Robert M. Califf, MD, who is on leave from Duke to serve as commissioner of the U.S. Food and Drug Administration, received the American Heart Association's Research Achievement Award for 2016 “for his visionary clinical research leading to paradigm-changing procedures that have directly and significantly improved, in innumerable ways, the management of patients with cardiovascular disease.”
Prior to taking the leave of absence from Duke and joining the FDA, Califf served as vice chancellor of clinical and translational research at Duke, executive director and founder of the Duke Clinical Research Institute, and director of the Duke Translational Medicine Institute. He is a professor of medicine in the Division of Cardiology.
Califf received the award, a citation and $2,500 honorarium on Nov. 13 during the opening of the American Heart Association Scientific Sessions 2016. AHA President Steven Houser, PhD, of Temple University in Philadelphia, made the presentation.
“Beginning in the mid-1980s, Dr. Califf led a global team of investigators in forming a collaboration to study novel therapeutic approaches for patients with heart disease,” Houser said as he presented the award. This group carried out 10 multicenter clinical trials that evaluated reperfusion strategies for heart attack. The success of these trials led to a worldwide comparison of the clot-busting drugs streptokinase and tissue plasminogen activator to treat coronary blockages.
Califf was among pioneers creating the Duke University Database for Cardiovascular Disease, which remains the world’s largest and longest-established observational database of cardiovascular patients, Houser said. Using the database, Califf created models to allow clinicians to predict both the presence and severity of coronary artery disease.
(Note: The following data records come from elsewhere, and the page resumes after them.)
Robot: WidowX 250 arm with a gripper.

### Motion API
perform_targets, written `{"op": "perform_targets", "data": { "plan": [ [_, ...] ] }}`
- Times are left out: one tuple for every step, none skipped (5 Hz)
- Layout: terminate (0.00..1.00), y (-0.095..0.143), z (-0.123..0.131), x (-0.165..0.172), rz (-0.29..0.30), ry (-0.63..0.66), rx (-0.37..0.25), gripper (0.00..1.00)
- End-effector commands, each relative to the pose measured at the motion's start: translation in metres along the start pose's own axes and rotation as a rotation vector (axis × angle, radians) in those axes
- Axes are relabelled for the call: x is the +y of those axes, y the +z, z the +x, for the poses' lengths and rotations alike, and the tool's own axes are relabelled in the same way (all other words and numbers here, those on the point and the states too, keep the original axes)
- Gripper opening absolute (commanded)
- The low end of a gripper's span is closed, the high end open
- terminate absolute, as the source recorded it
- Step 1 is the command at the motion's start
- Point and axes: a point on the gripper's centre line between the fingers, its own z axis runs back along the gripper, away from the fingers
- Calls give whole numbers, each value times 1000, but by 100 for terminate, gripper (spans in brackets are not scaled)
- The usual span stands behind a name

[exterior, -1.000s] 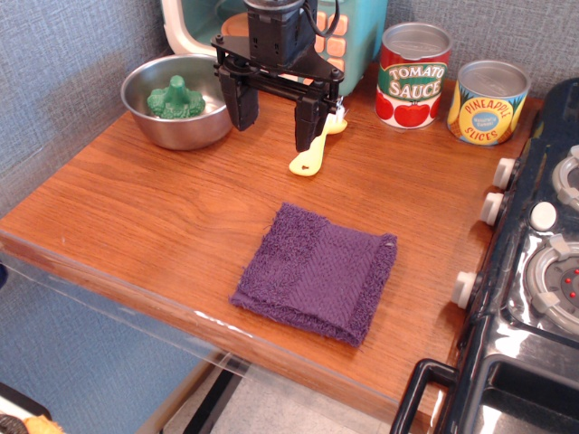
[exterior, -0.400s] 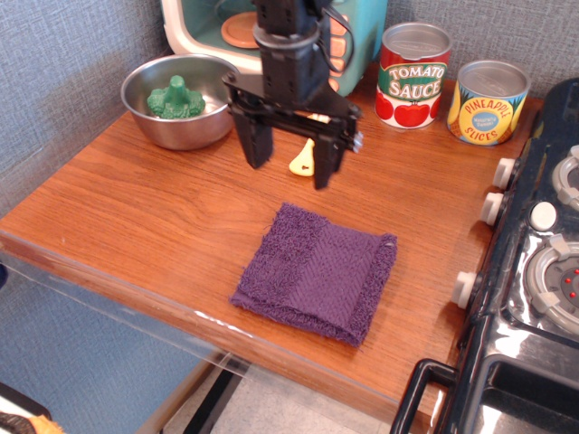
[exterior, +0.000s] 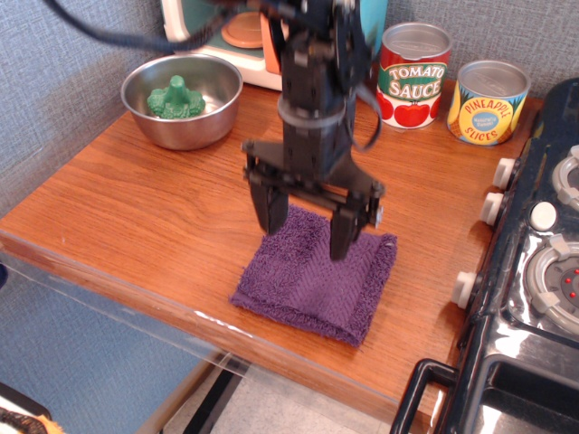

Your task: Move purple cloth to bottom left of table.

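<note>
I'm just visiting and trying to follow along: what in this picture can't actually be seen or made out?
- The far part of the purple cloth is hidden behind the gripper.
- Whether the fingers touch the cloth: the single view cannot settle it.
- The toy stove is cut off by the right edge.
- The teal appliance is cut off by the top edge and blocked by the arm.
- The small print on the pineapple can is too small to read.

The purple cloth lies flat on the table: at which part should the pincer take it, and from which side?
Probably from straight above, pinching the purple cloth near its far half, where the open pincer already hangs. It lies flat and folded on the table, so no edge stands up for a side grip.
</note>
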Motion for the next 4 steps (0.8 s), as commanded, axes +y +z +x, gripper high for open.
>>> {"op": "perform_targets", "data": {
  "plan": [
    [0, -25, -2, 1, 38, -3, -51, 100],
    [0, -46, -8, 0, 47, -23, -83, 100],
    [0, -50, -9, 2, 4, -7, -83, 100],
    [0, -47, -9, 6, -10, -5, -76, 100]
  ]
}}
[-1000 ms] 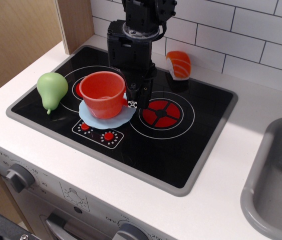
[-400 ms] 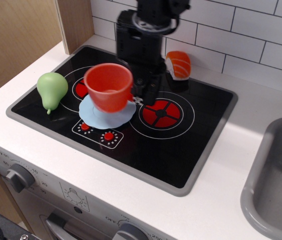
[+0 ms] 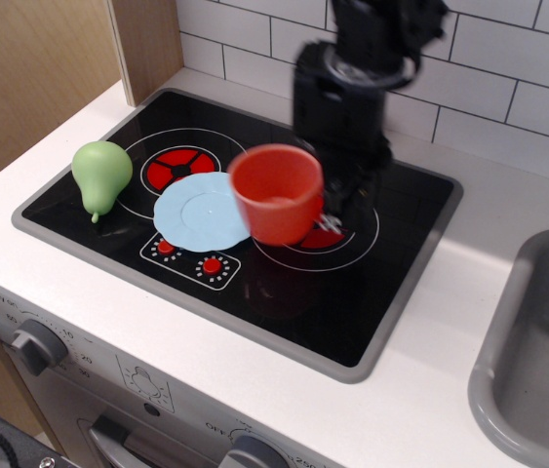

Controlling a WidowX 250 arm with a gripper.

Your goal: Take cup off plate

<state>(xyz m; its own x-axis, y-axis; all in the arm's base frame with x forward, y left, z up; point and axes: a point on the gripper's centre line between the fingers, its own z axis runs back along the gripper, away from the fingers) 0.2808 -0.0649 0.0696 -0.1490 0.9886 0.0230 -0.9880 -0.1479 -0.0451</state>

“Dr. Califf’s research teams’ and collaborators’ findings have not only made innumerable contributions to our understanding of cardiovascular diseases, including coronary artery disease, heart failure, myocardial infarction and acute coronary syndromes, they have directly and meaningfully impacted the way patients with cardiovascular disease are managed, resulting in practice-changing therapies,” Houser said. He noted that numerous American Heart Association/American College of Cardiology guidelines are based on results of this research.